As estimativas constam em parecer de mérito emitido pelo Ministério da Cidadania em 2 de agosto, dias antes do envio ao Congresso da medida provisória que cria o Auxílio Brasil. Como o governo ainda não garantiu os recursos necessários à ampliação do programa, essas simulações foram feitas com o orçamento já garantido de R$ 35 bilhões. O aumento no valor disponível pode afetar as estimativas finais. O Estadão/Broadcast questionou a Cidadania sobre quantas famílias seriam afetadas no cenário com mais recursos, mas não houve resposta sobre esse ponto até a publicação.
Segundo os dados do governo, a redução compensada pelo benefício temporário fica entre R$ 10 e R$ 173. "Para 50% das famílias mais afetadas, a diminuição do valor do benefício será de até R$ 46", diz o parecer.
O economista Ricardo Paes de Barros, pesquisador do Insper e um dos maiores especialistas do país em políticas sociais, analisou o parecer, a pedido da reportagem, e avalia que há duas possíveis explicações para as reduções.
Uma delas é a extinção do benefício básico, hoje no valor de R$ 89, pago às famílias na faixa de extrema pobreza (ou seja, têm renda familiar de até R$ 89 por pessoa). Segundo Paes de Barros, esse benefício acaba tendo uma sobreposição com o valor pago para superação da extrema pobreza, calculado caso a caso de acordo com o valor que falta para aquela família sair dessa situação e que será mantido no desenho do Auxílio Brasil.
O pesquisador explica que, se uma família está próxima de superar a linha da extrema pobreza (tem renda familiar por pessoa perto dos R$ 89), o desenho atual paga mais do que o necessário para cumprir o objetivo do programa, num cenário de recursos escassos e de outras famílias à espera de atendimento. E o beneficiário ainda vai receber mais do que uma pessoa com renda semelhante, mas ligeiramente acima da linha de extrema pobreza. Essa conclusão é citada pelo governo no documento.

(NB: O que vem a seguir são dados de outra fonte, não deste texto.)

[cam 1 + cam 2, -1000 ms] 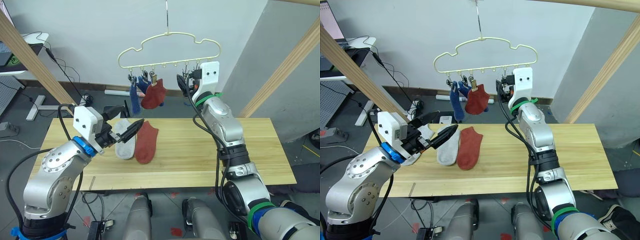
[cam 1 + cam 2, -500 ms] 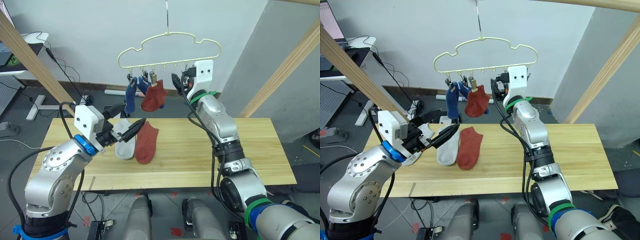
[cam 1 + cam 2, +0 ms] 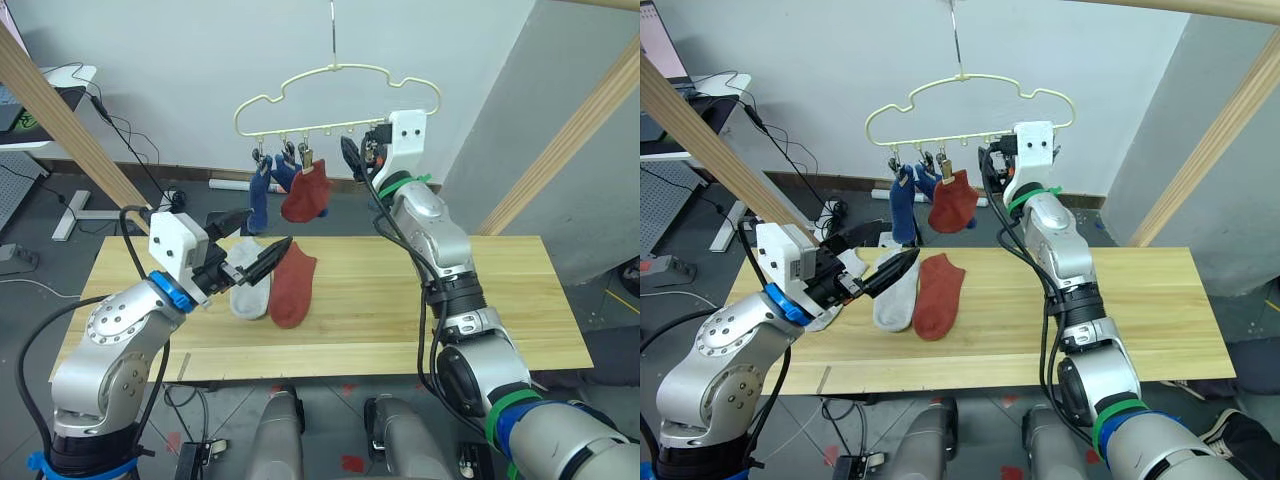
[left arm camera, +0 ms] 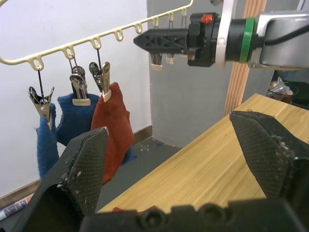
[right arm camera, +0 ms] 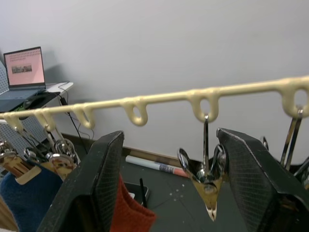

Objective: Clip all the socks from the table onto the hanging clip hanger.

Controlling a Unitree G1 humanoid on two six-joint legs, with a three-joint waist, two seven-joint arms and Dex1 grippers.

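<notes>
The pale-yellow clip hanger hangs above the table's far edge. Two blue socks and a rust red sock are clipped at its left end. On the table lie a light grey sock and a rust red sock, side by side. My left gripper hovers open just above them, holding nothing. My right gripper is raised to the clip row, right of the hung red sock. It is open, and an empty metal clip dangles between its fingers.
Slanted wooden poles of a frame rise at the left and right. A side desk with a laptop stands far left, with cables on the floor behind the table. More empty clips hang along the hanger's right part.
My right gripper has slid left along the clip row, closer to the hung red sock. The nearer blue sock has swung slightly. My left gripper has barely moved.
</notes>
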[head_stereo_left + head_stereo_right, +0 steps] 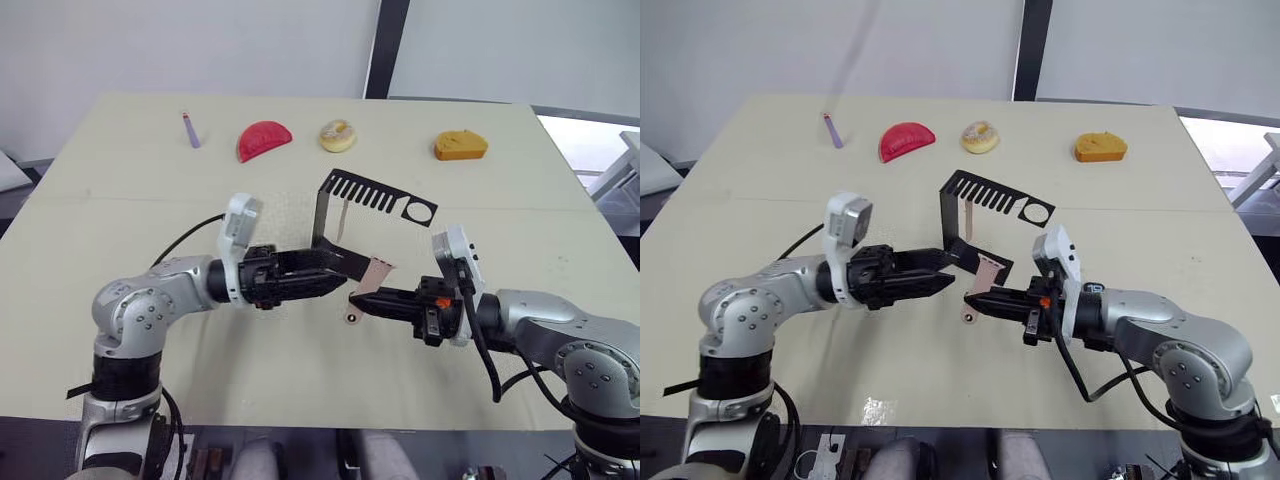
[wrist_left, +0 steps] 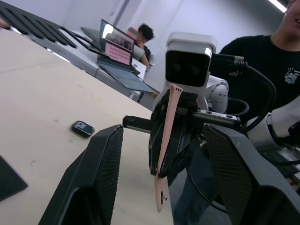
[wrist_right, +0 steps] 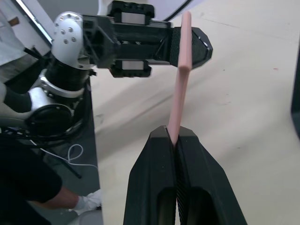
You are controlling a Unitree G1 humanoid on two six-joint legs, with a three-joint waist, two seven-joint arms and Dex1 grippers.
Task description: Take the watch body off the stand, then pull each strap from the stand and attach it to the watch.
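Note:
The black stand (image 1: 365, 190) rises at the table's middle, and one pale pink strap (image 1: 340, 218) hangs from its slotted arm. My right gripper (image 1: 356, 300) is shut on the other strap (image 3: 179, 84), which it holds tilted just above the table in front of the stand's base. My left gripper (image 1: 338, 270) is open, its fingers (image 2: 98, 168) spread on either side of that strap's upper end without touching it. The small black watch body (image 2: 83, 128) lies flat on the table beside the left gripper.
Along the table's far side lie a purple stick (image 1: 190, 130), a red half-round piece (image 1: 263, 140), a pale ring-shaped piece (image 1: 338, 135) and an orange piece (image 1: 460, 146). People (image 2: 262, 70) and a laptop (image 2: 117, 47) are beyond the table's near edge.

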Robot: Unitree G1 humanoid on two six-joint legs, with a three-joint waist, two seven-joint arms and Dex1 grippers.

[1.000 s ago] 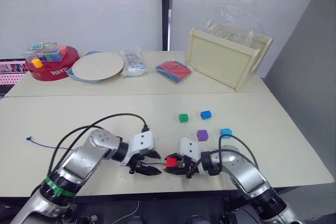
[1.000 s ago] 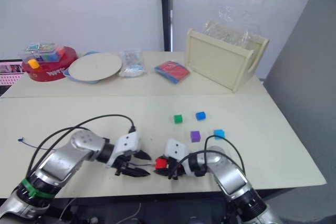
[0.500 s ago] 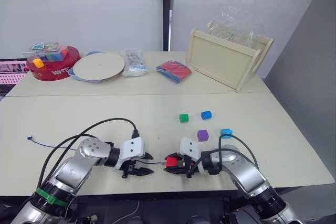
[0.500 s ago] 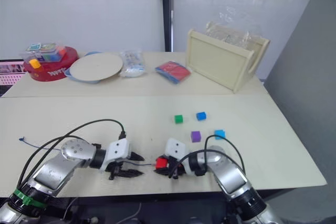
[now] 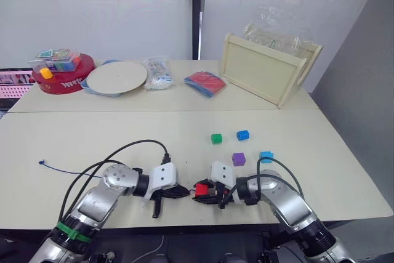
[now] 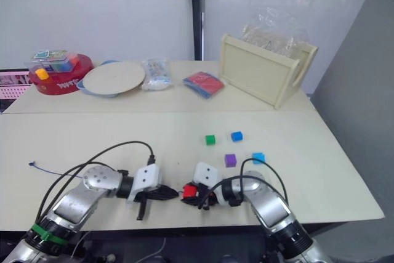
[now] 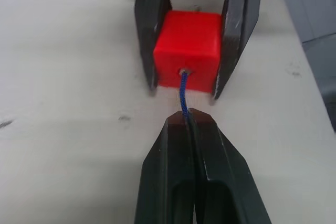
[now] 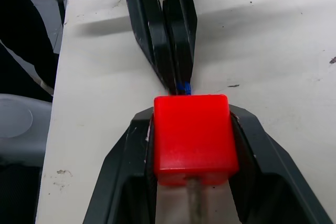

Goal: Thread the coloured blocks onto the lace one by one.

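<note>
My right gripper (image 8: 191, 118) is shut on the red block (image 8: 191, 137), holding it just above the table near the front edge. The dark-blue lace (image 7: 183, 90) enters the hole in the red block (image 7: 187, 48). My left gripper (image 7: 187, 115) is shut on the lace right in front of that hole. A pale stiff tip (image 8: 193, 203) sticks out of the block's other side. The lace's far end (image 5: 40, 162) lies on the table to the left. The green (image 5: 215, 138), blue (image 5: 242, 135), purple (image 5: 238, 159) and cyan (image 5: 265, 156) blocks lie loose behind the right gripper.
Along the far table stand a red round tub (image 5: 61, 78) with toys on top, a white plate (image 5: 117, 77), a clear bag (image 5: 157, 73), a red-and-blue packet (image 5: 204, 83) and a tilted wooden tray (image 5: 265, 69). Black cables loop over both arms.
My left gripper has moved right, up to the red block, and closed from open onto the lace. The right gripper and the block have stayed put.
</note>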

A segunda razão para eventuais perdas é mais negativa, segundo Paes de Barros. Trata-se do corte no limite máximo de benefícios recebidos por filho menor de idade ou gestante. Hoje, esse limite é de sete filhos, mas vai cair para cinco com o Auxílio Brasil. Na opinião do pesquisador, não deveria haver limite.
— Tem um quê aí de regular o tamanho da família, para não poder ser muito grande — diz.
Na avaliação dele, a regra levará a uma perda desnecessária, tanto para famílias hoje com seis ou sete filhos, quanto para quem se enquadra no limite dos cinco filhos, mas pode vir a extrapolar no futuro e não receberá nenhuma ajuda extra.
— Acho que devia ser livre, independentemente do número. É difícil qualquer pessoa que já teve um filho achar que, recebendo mais R$ 45, ou R$ 90 agora (com a mudança), vale a pena ter mais um filho — diz Paes de Barros.
O Ministério da Cidadania informou que, na folha de setembro de 2021, havia 63.891 famílias que recebiam uma soma de benefícios que se enquadra nesse casos. Elas poderão atingidas pela nova regra.
Incerteza de reajuste
O sociólogo Luis Henrique Paiva, ex-secretário Nacional de Renda de Cidadania e hoje pesquisador do Instituto de Pesquisa Econômica Aplicada (Ipea), também analisou o parecer, a pedido da reportagem, e observa que 90% das famílias terão uma "perda" de no máximo R$ 85 no valor do benefício, que será imediatamente reposta pelo benefício de transição.
A perda de maior valor para todas as famílias, segundo Paiva, é a ausência de um critério de reajuste, tanto da linha de elegibilidade, quanto do valor dos benefícios. Hoje, os reajustes são discricionários, ou seja, concedidos quando há recurso disponível no orçamento. O último aumento foi dado em 2018, no governo Michel Temer. Em 2019, já na administração Jair Bolsonaro, foi pago um 13º benefício às famílias, que proporcionou alívio naquele ano, mas não é permanente. Desde 2020, muitos beneficiários foram transferidas para o auxílio emergencial, criado para proteger famílias durante a pandemia de covid-19. As informações são do jornal O Estado de S. Paulo.